Copy each line containing the word "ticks" from the records that follow, please.

[Dataset records]
= = = = = = =

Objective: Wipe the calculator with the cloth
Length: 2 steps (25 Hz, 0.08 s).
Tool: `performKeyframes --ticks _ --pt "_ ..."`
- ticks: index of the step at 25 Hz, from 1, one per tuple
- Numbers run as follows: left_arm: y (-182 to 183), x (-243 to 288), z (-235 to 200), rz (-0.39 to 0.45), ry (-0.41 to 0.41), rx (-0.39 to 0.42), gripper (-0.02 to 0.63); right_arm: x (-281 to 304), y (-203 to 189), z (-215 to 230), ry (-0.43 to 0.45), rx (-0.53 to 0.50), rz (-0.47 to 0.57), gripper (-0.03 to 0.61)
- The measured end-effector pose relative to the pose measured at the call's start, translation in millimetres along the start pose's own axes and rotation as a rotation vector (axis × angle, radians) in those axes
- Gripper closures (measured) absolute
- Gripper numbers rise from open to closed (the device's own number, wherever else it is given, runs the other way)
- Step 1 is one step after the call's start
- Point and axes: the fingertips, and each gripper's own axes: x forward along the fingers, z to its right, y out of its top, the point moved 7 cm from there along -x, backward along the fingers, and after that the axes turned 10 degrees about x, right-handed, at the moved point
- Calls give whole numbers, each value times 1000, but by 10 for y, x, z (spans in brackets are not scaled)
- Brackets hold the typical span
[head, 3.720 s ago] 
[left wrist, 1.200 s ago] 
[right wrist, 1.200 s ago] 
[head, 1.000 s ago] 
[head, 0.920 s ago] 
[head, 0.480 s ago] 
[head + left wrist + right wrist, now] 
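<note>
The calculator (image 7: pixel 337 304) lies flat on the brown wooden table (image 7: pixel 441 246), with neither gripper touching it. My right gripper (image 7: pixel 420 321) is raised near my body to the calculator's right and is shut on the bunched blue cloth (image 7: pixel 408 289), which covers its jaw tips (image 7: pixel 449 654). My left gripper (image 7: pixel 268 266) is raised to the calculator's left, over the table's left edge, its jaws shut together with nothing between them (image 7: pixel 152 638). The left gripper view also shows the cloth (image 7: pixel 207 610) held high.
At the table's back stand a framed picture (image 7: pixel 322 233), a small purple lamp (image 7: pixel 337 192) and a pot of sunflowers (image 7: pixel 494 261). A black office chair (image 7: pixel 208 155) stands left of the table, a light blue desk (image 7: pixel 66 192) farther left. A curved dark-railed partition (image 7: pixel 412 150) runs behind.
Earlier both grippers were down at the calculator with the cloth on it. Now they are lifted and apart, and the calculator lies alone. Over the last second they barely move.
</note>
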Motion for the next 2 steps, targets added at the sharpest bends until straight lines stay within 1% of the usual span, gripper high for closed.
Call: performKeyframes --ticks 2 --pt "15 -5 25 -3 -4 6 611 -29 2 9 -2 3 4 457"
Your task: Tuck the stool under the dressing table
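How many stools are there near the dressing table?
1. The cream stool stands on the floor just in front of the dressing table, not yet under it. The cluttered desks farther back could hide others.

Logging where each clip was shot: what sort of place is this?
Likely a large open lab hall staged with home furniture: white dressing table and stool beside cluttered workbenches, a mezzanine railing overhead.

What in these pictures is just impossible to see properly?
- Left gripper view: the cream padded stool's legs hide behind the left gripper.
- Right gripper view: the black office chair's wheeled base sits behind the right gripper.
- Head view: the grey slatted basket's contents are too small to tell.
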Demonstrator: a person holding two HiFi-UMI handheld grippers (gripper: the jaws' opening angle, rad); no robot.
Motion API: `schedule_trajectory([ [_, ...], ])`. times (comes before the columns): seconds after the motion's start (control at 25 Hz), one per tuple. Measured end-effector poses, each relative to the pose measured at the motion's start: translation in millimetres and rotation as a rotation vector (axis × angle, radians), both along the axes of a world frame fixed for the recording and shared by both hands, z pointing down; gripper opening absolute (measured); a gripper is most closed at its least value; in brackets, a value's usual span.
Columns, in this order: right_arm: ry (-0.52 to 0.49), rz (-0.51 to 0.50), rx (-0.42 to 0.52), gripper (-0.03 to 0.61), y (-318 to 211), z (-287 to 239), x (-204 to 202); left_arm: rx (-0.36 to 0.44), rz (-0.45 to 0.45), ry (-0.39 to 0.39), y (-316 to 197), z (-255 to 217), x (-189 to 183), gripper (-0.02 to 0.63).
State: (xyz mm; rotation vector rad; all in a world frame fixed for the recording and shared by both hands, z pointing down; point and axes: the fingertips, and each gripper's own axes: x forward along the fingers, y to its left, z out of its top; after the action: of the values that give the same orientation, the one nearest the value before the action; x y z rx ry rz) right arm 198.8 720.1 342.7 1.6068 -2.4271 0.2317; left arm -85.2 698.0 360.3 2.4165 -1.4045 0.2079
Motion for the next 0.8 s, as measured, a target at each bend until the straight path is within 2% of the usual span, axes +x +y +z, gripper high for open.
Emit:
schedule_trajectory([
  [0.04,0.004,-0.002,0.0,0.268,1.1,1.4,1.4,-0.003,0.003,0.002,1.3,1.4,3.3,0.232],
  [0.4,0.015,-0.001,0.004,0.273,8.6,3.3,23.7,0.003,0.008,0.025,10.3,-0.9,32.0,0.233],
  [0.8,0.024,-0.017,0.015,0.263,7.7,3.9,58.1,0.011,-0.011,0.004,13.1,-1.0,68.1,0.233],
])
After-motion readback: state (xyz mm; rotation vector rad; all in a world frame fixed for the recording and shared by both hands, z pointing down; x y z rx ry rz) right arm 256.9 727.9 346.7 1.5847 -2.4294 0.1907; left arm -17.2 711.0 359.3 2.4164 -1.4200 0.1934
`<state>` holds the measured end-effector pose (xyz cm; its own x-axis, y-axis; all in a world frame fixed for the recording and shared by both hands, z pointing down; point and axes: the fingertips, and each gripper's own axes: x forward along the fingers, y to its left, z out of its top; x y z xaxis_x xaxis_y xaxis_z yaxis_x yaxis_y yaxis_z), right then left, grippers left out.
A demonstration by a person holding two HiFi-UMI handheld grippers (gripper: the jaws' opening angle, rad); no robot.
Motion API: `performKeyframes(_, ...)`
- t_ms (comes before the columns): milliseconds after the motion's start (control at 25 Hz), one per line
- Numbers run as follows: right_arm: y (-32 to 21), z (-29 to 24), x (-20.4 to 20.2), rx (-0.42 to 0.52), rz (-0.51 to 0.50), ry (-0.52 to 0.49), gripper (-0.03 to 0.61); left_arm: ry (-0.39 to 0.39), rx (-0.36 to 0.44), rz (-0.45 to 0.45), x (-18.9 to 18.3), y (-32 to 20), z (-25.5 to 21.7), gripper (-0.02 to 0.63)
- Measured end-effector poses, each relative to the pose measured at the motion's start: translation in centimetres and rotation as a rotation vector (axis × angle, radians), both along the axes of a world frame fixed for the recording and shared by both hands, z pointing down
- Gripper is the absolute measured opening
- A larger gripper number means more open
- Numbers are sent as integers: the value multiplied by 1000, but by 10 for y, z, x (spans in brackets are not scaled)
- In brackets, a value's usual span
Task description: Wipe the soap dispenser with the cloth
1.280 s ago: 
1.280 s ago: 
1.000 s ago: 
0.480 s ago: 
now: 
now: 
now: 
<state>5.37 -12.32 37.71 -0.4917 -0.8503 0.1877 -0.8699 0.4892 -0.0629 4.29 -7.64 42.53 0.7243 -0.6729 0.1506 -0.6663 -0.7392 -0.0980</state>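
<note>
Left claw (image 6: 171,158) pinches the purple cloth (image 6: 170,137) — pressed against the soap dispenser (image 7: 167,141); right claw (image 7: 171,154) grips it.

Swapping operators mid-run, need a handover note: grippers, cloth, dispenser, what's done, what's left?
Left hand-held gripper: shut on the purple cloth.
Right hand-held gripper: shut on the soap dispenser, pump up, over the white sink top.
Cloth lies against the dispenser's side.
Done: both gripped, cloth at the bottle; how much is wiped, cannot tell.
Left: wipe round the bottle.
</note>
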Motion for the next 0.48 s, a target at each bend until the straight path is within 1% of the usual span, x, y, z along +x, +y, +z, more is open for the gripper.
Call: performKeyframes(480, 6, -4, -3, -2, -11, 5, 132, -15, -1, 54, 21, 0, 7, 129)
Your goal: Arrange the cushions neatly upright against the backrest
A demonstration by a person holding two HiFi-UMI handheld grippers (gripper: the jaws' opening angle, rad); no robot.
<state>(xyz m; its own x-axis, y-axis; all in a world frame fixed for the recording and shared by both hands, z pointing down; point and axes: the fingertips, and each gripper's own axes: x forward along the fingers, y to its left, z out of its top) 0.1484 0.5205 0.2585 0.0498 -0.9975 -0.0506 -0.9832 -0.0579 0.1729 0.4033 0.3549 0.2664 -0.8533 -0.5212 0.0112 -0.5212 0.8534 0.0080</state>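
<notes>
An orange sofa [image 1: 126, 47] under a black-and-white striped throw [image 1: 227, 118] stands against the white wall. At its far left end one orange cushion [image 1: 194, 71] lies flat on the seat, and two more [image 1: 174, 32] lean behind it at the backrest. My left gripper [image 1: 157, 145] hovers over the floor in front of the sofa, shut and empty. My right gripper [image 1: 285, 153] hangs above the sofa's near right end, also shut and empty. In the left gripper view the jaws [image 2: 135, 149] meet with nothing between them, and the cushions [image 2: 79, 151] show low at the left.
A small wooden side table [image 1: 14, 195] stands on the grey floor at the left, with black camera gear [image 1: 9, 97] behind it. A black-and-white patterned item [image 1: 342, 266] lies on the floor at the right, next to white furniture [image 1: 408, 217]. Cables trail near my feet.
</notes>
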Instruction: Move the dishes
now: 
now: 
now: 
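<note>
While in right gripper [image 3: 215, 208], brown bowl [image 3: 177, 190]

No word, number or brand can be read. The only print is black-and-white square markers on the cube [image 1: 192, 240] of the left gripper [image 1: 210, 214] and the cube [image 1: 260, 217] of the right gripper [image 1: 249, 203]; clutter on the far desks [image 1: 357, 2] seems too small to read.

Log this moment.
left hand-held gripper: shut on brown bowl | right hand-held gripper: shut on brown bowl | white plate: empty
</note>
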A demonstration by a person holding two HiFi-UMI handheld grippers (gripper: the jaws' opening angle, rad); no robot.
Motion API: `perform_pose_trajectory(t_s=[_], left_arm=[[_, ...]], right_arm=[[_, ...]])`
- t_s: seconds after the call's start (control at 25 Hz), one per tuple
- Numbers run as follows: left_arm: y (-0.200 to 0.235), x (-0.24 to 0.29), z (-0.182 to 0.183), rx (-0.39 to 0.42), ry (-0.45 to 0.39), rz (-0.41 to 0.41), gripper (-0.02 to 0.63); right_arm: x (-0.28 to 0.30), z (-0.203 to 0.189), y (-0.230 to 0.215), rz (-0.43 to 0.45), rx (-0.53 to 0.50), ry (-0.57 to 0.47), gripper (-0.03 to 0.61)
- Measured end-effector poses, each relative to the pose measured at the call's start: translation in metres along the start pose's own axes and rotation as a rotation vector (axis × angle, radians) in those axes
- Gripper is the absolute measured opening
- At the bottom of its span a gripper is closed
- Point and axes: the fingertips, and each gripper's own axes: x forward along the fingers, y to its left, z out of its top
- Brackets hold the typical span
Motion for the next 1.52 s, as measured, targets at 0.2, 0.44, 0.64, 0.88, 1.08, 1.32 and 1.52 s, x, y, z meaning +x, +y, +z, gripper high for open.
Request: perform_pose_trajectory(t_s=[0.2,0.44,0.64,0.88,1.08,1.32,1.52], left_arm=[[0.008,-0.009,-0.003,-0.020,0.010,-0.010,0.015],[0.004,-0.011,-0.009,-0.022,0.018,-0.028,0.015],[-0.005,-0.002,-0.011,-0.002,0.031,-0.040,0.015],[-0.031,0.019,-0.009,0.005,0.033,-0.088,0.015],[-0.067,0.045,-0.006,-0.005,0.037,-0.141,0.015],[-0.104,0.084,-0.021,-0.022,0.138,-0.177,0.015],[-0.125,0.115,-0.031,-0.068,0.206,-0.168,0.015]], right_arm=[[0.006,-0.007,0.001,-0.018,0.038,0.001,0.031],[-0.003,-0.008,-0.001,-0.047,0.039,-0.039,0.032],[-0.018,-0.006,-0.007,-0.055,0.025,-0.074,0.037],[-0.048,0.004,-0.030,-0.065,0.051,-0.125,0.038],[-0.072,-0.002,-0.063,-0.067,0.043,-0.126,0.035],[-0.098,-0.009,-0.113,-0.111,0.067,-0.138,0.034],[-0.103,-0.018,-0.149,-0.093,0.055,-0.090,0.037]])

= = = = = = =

Result of this exercise »
Tool: `performKeyframes --ticks _ --pt "_ ..."`
- ticks: index of the step at 25 Hz, from 1, one per tuple
Call: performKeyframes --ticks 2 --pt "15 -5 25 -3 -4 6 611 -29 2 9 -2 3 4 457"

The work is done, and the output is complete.